Chapter 4: Data Management and Post-Processing (FireWorks, AiiDA)
This chapter demonstrates specific procedures for scaling with SLURM and cloud platforms. You will also learn the essentials of cost estimation and optimization.
💡 Note: Rough estimation using unit cost × time × number of instances → set upper limits. Be cautious as excessive parallelization increases failure rates.
Learning Objectives
By reading this chapter, you will master the following:
- ✅ Build complex workflows with FireWorks
- ✅ Master standard workflows in Atomate
- ✅ Record data provenance with AiiDA
- ✅ Store calculation results in structured databases
- ✅ Publish results to NOMAD
4.1 Workflow Management with FireWorks
FireWorks Architecture
MongoDB"] C -->|Task Assignment| D["Rocket Launcher"] D -->|Execute| E["Compute Node"] E -->|Results| C style C fill:#4ecdc4 style A fill:#ffe66d style B fill:#ff6b6b
Key Components: - Firework: Single task (one DFT calculation) - Workflow: Chain of multiple Fireworks - LaunchPad: Database (MongoDB) - Rocket: Task execution engine
Installation and Configuration
# Install FireWorks
pip install fireworks
# Install MongoDB (macOS)
brew install mongodb-community
# Start MongoDB
brew services start mongodb-community
# Initialize FireWorks
lpad init
# → Generates my_launchpad.yaml
my_launchpad.yaml:
host: localhost
port: 27017
name: fireworks
username: null
password: null
Creating Basic Fireworks
from fireworks import Firework, LaunchPad, ScriptTask
from fireworks.core.rocket_launcher import rapidfire
# Connect to LaunchPad (database)
launchpad = LaunchPad(host='localhost', port=27017, name='fireworks')
# Define task (run VASP)
vasp_task = ScriptTask.from_str(
'mpirun -np 48 vasp_std',
use_shell=True
)
# Create Firework
fw = Firework(
vasp_task,
name='VASP relaxation',
spec={'_category': 'VASP'}
)
# Add to LaunchPad
launchpad.add_wf(fw)
# Execute
rapidfire(launchpad)
Standard Workflows in Atomate
Atomate is a library of standardized workflows used by Materials Project.

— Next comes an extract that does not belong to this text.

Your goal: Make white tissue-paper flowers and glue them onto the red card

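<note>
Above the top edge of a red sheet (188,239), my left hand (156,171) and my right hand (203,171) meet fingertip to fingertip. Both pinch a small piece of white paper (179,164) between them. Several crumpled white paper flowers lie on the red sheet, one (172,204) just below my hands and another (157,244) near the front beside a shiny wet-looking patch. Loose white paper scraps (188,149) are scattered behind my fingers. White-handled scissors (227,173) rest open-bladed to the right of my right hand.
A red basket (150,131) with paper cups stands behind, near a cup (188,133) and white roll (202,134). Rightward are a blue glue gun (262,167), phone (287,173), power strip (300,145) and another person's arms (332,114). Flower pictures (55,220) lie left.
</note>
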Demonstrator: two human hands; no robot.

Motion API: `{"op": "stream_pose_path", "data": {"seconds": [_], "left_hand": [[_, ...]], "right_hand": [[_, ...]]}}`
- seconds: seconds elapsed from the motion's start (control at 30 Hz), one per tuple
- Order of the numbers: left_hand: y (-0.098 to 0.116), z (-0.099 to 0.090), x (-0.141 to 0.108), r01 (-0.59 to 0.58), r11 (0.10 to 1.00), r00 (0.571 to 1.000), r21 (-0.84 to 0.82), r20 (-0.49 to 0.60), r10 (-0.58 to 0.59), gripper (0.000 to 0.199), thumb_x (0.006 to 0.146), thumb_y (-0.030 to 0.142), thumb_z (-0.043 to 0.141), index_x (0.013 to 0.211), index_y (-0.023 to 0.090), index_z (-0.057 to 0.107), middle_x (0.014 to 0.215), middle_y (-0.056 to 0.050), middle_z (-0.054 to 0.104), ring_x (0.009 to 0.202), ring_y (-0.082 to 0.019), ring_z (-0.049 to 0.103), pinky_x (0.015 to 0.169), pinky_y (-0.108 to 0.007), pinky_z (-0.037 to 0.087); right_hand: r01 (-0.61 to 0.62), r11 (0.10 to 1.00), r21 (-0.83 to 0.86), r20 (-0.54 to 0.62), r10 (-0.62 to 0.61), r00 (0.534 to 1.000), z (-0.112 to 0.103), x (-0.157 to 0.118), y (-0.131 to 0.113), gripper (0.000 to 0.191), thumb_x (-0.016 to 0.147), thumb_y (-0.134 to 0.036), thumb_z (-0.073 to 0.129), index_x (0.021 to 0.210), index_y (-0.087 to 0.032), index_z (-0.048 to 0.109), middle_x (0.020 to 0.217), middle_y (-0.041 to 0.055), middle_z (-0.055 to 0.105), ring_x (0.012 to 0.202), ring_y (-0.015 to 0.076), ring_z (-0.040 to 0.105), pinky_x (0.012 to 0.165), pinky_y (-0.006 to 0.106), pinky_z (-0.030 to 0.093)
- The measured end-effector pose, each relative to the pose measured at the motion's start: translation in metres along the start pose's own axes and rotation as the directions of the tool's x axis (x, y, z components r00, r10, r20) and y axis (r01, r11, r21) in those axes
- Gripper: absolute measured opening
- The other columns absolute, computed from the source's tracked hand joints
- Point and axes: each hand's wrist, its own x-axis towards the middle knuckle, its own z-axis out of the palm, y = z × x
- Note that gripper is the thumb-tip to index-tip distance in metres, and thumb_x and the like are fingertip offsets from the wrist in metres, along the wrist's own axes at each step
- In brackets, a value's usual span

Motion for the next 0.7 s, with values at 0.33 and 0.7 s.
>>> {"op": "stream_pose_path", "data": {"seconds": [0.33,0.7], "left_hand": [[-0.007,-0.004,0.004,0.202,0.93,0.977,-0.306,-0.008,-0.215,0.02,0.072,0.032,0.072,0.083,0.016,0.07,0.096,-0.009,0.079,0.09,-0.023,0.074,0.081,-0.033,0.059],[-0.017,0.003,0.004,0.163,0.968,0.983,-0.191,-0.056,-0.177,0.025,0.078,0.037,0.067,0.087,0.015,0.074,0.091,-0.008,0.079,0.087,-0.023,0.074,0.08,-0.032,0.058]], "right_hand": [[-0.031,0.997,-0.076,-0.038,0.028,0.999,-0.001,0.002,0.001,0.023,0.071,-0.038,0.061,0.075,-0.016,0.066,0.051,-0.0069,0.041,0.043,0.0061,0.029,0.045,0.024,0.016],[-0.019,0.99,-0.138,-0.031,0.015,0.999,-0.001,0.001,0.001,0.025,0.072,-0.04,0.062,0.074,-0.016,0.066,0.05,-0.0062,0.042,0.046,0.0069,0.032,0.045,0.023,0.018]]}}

from atomate.vasp.workflows.base.core import get_wf
from pymatgen.core import Structure
# Load structure
structure = Structure.from_file("LiCoO2.cif")
# Get standard workflow
# optimize_structure_and_properties:
# 1. Structure optimization
# 2. Static calculation
# 3. Band structure
# 4. DOS calculation
wf = get_wf(
structure,
"optimize_structure_and_properties.yaml"
)
# Add to LaunchPad
launchpad.add_wf(wf)
# Execute
rapidfire(launchpad, nlaunches='infinite')
Creating Custom Workflows
from fireworks import Firework, Workflow
from fireworks.core.firework import FiretaskBase
from atomate.vasp.firetasks.write_inputs import WriteVaspFromIOSet
from atomate.vasp.firetasks.run_calc import RunVaspCustodian
from atomate.vasp.firetasks.parse_outputs import VaspToDb
from pymatgen.io.vasp.sets import MPRelaxSet, MPStaticSet
class CustomWorkflow:
"""Custom workflow generation"""
@staticmethod
def bandgap_workflow(structure):
"""
Band gap calculation workflow
1. Structure optimization → 2. Static calculation → 3. Band gap extraction
"""
# Firework 1: Structure optimization
fw1 = Firework(
[
WriteVaspFromIOSet(structure=structure, vasp_input_set=MPRelaxSet),
RunVaspCustodian(vasp_cmd="vasp_std"),
VaspToDb(db_file="db.json", task_label="relax")
],
name="Structural relaxation",
spec={"_category": "relax"}
)
# Firework 2: Static calculation
fw2 = Firework(
[
WriteVaspFromIOSet(structure=structure, vasp_input_set=MPStaticSet),
RunVaspCustodian(vasp_cmd="vasp_std"),
VaspToDb(db_file="db.json", task_label="static")
],
name="Static calculation",
spec={"_category": "static"}
)
# Firework 3: Band gap extraction
fw3 = Firework(
[ExtractBandgapTask()],
name="Extract bandgap"
)
# Build workflow (fw1 → fw2 → fw3)
wf = Workflow(
[fw1, fw2, fw3],
links_dict={fw1: [fw2], fw2: [fw3]},
name=f"Bandgap workflow: {structure.composition.reduced_formula}"
)
return wf
class ExtractBandgapTask(FiretaskBase):
"""Band gap extraction task"""
def run_task(self, fw_spec):
from pymatgen.io.vasp.outputs import Vasprun
vasprun = Vasprun("vasprun.xml")
bandgap = vasprun.get_band_structure().get_band_gap()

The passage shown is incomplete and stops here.